RNA-binding proteins (RBPs) are crucial components of a diverse range of cellular processes. They serve critical roles in post-transcriptional gene regulation (PTGR) by assembling RNAs and other protein co-factors into higher-order ribonucleoprotein (RNP) complexes to regulate RNA splicing, transport, storage, stability, and translation. We have identified hundreds of novel RBPs in yeast and nematodes and are actively seeking explanations for why these proteins – with primary roles in transcription, cellular trafficking, and metabolism, among others – might posses RNA-binding abilities. To understand the specific roles of novel RBPs, our lab combines classical biochemical and molecular genetics approaches with high-throughput crosslinking and deep sequencing of direct RNA target sites to discover how RBP:RNA interactions affect RNA translation, stability, localization, and degradation.

Among these novel RBPs were several glycolytic enzymes. An emerging theme in biology is the reorganization of normally diffuse proteins into facultative non-membrane bound compartments in response to various signals and cellular stress.

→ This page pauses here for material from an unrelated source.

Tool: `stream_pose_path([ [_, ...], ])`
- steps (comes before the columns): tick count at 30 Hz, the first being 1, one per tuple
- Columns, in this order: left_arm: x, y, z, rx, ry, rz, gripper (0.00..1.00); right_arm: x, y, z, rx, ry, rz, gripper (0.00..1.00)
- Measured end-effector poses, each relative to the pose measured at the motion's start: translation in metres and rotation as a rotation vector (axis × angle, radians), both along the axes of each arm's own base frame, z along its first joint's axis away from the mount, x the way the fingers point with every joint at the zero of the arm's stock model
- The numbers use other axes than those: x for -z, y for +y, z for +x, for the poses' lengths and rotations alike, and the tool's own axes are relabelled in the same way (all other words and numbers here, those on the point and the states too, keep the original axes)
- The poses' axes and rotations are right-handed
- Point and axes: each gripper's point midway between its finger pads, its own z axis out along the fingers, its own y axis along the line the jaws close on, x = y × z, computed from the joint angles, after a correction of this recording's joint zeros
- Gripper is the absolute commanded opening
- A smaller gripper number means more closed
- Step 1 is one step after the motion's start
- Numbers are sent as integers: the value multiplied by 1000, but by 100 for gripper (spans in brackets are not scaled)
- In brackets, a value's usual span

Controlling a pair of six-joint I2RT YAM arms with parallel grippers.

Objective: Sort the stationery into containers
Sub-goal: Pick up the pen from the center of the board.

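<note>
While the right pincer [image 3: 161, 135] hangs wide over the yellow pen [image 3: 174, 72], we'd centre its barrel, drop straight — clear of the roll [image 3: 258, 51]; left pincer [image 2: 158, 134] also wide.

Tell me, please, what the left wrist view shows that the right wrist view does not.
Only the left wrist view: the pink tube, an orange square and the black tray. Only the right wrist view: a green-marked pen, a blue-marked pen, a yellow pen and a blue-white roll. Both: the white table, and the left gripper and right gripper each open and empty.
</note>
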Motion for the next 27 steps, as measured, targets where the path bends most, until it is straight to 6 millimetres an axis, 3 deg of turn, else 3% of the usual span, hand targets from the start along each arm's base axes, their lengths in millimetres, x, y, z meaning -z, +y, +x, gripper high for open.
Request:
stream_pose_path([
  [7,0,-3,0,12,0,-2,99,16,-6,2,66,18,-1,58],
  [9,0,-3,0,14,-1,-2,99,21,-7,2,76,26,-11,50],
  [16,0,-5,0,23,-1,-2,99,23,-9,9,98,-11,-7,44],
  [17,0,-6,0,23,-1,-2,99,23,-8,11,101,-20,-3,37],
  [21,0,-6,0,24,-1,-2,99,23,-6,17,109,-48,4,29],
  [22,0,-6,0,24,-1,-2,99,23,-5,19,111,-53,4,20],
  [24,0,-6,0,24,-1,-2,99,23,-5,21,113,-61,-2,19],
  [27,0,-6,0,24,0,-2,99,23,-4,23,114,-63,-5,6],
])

These granules are comprised primarily of RBPs and RNA. Our lab has shown that hypoxic stress induces the formation of a novel granule containing glycolytic enzymes in S. cerevisiae and human hepatocarcinoma cells that we call “Glycolytic Bodies”, or “G bodies”. Further characterization of these granules revealed that cells with G bodies consume glucose at faster rates than cells without and cells with genetically impaired G body formation are deficient at cycling through the entire glycolytic pathway suggesting these granules enhance the rate of glycolysis, possibly by concentrating all the reactions in the pathway. Proteomic analysis of these granules revealed a number of proteins constituents of G bodies and several factors required for G body formation. Many questions remain open including how the biophysical properties of the proteins involved and their interactions with RNA contribute to the structure and formation of G bodies, how various identified signaling pathways cooperate to form signal coalescence of enzymes and how these properties are conserved in human cells. Answering these questions and further characterizing the function of non-canonical RBPs remain key interests of the lab. We are using mammalian cell culture, yeast and a variety of microscopy techniques in conjunction and in addition to biochemical and genetic manipulations and techniques to explore these questions further.